Next up is Ron Friedmann!  Ron is a long time friend of this blog. Ron will not be writing his own articles for 3 Geeks.  However, as Ron has proven himself to be one of the few people willing to call out Ryan for the stream of unfiltered BS he regularly spews, Ron will be given a counterpoint section at the end of each of Ryan’s posts.

Toby: Ron, thanks so much for coming. 

Ron: I’m happy to be here and to do my part to help the Geeks in any way I can.

Ryan: Do we really need this guy?!

Greg: Ron, as you know, we’re having trouble keeping Ryan’s ego in check.  We would have probably kicked him off of the blog already if it hadn’t been for your insightful and intelligent public take downs. We hate to get rid of him, because let’s face it, he is the funniest geek.

Ryan: Damn straight!

Ron: Yeah, you probably shouldn’t get rid of him. Even though he is very often wrong, Ryan is pretty funny. Without him, you guys would just be a less funny Above The Law.  On the other hand, even with him you’re kind of a less funny Above The Law.

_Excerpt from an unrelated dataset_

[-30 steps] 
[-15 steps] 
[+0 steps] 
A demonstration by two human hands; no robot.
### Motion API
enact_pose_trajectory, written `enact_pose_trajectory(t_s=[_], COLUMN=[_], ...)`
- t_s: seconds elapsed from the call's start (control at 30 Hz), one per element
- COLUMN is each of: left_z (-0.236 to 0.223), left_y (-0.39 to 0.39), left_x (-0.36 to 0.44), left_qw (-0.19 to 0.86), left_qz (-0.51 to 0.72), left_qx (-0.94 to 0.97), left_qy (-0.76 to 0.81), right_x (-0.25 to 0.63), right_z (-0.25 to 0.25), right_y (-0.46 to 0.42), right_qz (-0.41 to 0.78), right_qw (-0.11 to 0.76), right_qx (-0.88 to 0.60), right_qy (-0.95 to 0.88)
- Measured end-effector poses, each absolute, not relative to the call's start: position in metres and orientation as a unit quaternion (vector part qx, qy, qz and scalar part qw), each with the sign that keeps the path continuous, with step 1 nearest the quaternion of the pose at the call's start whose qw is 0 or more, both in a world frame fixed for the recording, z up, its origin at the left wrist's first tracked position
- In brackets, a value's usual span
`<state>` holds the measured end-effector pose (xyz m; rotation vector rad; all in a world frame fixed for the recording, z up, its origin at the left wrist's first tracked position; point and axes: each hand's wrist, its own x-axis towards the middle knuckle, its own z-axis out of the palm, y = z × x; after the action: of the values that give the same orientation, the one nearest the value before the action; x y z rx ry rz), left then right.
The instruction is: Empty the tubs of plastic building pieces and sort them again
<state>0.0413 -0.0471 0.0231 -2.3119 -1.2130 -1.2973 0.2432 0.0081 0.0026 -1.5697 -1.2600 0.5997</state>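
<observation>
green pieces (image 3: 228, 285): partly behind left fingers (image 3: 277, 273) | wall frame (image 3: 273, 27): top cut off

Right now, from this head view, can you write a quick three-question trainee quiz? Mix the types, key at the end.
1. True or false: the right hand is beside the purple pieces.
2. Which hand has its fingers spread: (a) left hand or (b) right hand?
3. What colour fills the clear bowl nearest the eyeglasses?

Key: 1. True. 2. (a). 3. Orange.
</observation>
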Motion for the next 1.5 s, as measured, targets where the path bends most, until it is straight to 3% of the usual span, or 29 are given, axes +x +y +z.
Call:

Speaking of ATL, we have also managed to convince Brian Tannebaum to end his hiatus from his Above The Law column and to become an honorary Geek.

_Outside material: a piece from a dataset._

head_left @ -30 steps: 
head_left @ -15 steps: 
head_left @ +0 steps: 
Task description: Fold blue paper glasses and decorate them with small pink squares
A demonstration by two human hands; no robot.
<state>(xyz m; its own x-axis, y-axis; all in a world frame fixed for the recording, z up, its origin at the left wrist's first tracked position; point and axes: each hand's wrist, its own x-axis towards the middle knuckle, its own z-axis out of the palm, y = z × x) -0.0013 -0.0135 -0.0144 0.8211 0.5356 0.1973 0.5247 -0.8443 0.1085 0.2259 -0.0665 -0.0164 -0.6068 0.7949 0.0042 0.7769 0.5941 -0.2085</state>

Brian: Geek!? I’m not a #%@(& Geek! I’m a %$#* Lawyer, you #%^&)!@ moron. What the #%)*$ to you know about lawyering? I’ve been an attorney for twenty #(!)&@* years. I know what my clients want and they don’t need any !$&%*# %#&!)~@!$ technology, they just need a…

We are hoping that Brian will bring a certain je ne sais quoi to 3 Geeks that has been missing from the beginning.

And finally, Bruce MacEwen and Kingsley Martin will be jointly contributing a regular column called, Over Your Head.

Bruce: In order to enhance equity investments, it is absolutely necessary to aggregate annual revenue on an economically sound platform to create unique quality vectors within the firm.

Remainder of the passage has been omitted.